## What you are asked to do
Pull out every line below that contains the word "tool".

## Data section
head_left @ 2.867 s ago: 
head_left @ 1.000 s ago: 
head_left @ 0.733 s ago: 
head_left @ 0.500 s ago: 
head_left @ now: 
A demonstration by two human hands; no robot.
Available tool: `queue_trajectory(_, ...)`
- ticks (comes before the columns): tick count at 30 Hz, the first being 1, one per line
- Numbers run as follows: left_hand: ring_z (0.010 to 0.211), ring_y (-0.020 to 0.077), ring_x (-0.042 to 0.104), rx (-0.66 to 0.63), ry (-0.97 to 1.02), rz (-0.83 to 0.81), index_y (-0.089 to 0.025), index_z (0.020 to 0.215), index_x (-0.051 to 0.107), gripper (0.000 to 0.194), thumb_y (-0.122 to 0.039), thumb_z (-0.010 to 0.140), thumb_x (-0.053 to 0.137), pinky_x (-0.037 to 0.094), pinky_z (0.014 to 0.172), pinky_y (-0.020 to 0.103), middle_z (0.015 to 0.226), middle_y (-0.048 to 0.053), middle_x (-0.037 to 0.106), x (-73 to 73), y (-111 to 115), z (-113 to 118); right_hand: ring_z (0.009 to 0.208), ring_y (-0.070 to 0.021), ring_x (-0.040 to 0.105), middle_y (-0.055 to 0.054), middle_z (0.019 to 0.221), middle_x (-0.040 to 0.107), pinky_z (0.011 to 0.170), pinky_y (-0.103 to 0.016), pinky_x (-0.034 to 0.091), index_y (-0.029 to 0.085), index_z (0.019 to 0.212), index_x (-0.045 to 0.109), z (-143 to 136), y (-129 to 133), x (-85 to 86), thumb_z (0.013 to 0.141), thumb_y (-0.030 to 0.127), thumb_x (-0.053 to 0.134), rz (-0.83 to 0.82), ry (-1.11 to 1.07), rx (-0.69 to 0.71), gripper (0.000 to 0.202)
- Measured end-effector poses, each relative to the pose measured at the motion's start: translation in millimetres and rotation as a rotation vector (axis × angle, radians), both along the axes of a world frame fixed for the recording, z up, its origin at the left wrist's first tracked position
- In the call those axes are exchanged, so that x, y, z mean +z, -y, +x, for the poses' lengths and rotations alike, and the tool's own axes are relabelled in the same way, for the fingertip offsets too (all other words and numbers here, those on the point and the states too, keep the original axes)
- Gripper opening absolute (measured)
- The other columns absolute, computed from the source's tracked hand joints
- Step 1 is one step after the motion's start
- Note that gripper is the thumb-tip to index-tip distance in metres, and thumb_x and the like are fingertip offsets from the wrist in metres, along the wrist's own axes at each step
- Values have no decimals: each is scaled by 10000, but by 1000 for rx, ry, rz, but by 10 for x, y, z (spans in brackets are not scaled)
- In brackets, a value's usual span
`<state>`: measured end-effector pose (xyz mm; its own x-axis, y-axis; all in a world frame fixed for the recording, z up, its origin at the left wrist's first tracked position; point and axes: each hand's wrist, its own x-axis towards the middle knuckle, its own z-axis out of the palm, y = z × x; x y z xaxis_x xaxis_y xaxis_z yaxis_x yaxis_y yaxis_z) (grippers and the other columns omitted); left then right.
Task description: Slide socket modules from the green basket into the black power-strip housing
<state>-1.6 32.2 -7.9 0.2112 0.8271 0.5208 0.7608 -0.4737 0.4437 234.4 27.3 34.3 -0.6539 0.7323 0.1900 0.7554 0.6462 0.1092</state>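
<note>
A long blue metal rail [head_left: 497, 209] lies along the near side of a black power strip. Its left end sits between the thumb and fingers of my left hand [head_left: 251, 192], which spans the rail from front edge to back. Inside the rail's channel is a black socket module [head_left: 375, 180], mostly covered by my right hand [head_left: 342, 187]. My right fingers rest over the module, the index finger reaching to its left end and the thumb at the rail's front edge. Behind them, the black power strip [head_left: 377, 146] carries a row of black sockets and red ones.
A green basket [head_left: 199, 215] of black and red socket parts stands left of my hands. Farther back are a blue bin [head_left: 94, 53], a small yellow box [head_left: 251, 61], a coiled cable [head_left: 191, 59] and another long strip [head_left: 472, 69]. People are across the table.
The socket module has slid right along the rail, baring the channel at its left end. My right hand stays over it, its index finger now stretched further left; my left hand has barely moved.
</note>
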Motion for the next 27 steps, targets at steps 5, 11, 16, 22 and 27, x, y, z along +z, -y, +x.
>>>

## Exercise response
Available tool: `queue_trajectory(_, ...)`
- In the call those axes are exchanged, so that x, y, z mean +z, -y, +x, for the poses' lengths and rotations alike, and the tool's own axes are relabelled in the same way, for the fingertip offsets too (all other words and numbers here, those on the point and the states too, keep the original axes)

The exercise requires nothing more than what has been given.